Kritik an Bundesregierung "Wir unterschätzen, welchen Frust unsere 1,5-Prozent-Ansage auslöst"

Wolfgang Ischinger, Chef der Münchner Sicherheitskonferenz, warnt die Bundesregierung davor, die Nato-Partner zu verärgern. Ohne das Bündnis müsste Deutschland das Doppelte für Verteidigung ausgeben.
Puma-Schützenpanzer bei Erprobungsfahrt (Archivbild)

Puma-Schützenpanzer bei Erprobungsfahrt (Archivbild)

Foto: Holger Hollemann/ picture alliance / Holger Hollemann/dpa

Der Chef der Münchner Sicherheitskonferenz, Wolfgang Ischinger, hat die niedrigen deutschen Verteidigungsausgaben kritisiert. Man werde das Nato-Ziel, zwei Prozent des Bruttoinlandsprodukts für Verteidigung auszugeben, "erklärtermaßen nicht erreichen. Wir wollen es nicht einmal mehr", sagte Ischinger der "Welt". "Wir unterschätzen, welchen Frust unsere 1,5-Prozent-Ansage in Washington und Brüssel auslöst", sagte Ischinger.

In dieser Woche feiert die Nato ihr 70-jähriges Bestehen. Für Außenminister Heiko Maas (SPD) werde die Reise nach Washington "vermutlich kein Spaziergang", sagte Ischinger. Schon aus Gründen der Gesichtswahrung werde die amerikanische Regierung ihren Unwillen zum Ausdruck bringen wollen.

Wolfgang Ischinger

Wolfgang Ischinger

Foto: Sven Hoppe/ picture alliance / Sven Hoppe/dp

Die deutsche Regierung müsse sich fragen, wie hoch die Verteidigungsausgaben wären, wenn es die Nato nicht gäbe. "Ich sage es mal grob überschlagen: sicher locker das Doppelte", sagte Ischinger: "Dann wären wir nicht bei 1,5 Prozent, dann wären wir bei 3 oder 3,5 Prozent. Weil wir sonst völlig blind, taub und wehrlos wären."
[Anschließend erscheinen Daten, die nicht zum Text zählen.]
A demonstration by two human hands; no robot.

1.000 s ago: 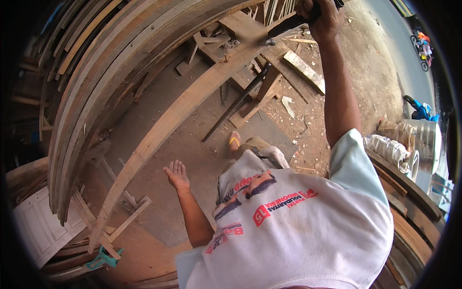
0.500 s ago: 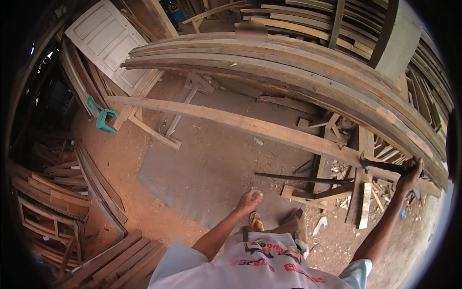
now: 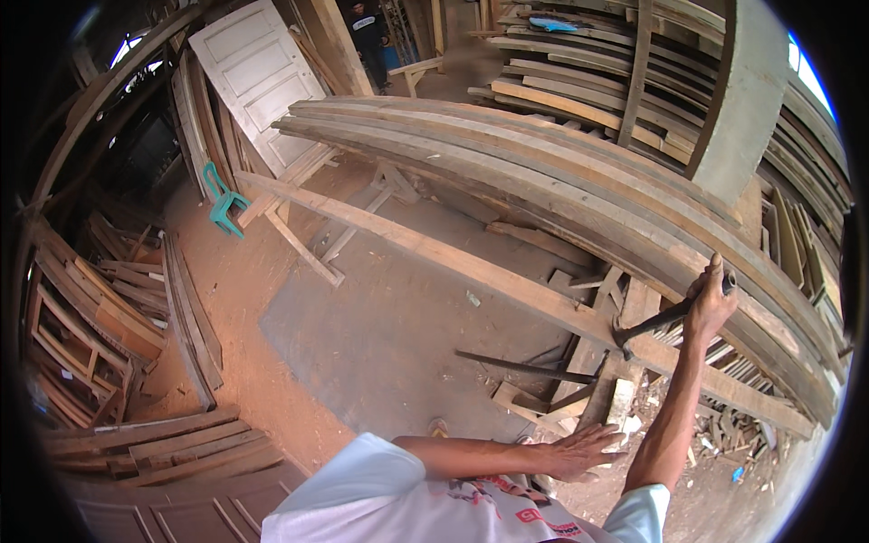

Die Debatte über die deutschen Verteidigungsausgaben spitzte sich Mitte März erneut zu, nachdem die Eckwerte für den Haushalt 2020 bekannt wurden. Sie sehen zwar mehr Geld für Verteidigung vor, allerdings weniger als von Ressortchefin Ursula von der Leyen (CDU) gefordert. Unter anderem US-Botschafter Richard Grenell hatte den Haushaltsplan als "inakzeptabel" kritisiert. Mehrere deutsche Politiker verbaten sich daraufhin eine Einmischung in interne Angelegenheiten.

Nato-Generalsekretär Jens Stoltenberg pocht im SPIEGEL darauf, dass Deutschland seine Zusagen für eine Erhöhung des Verteidigungshaushalts einhält. "Ich gehe davon aus, dass die Deutschen ihre Versprechen einhalten", sagte Stoltenberg.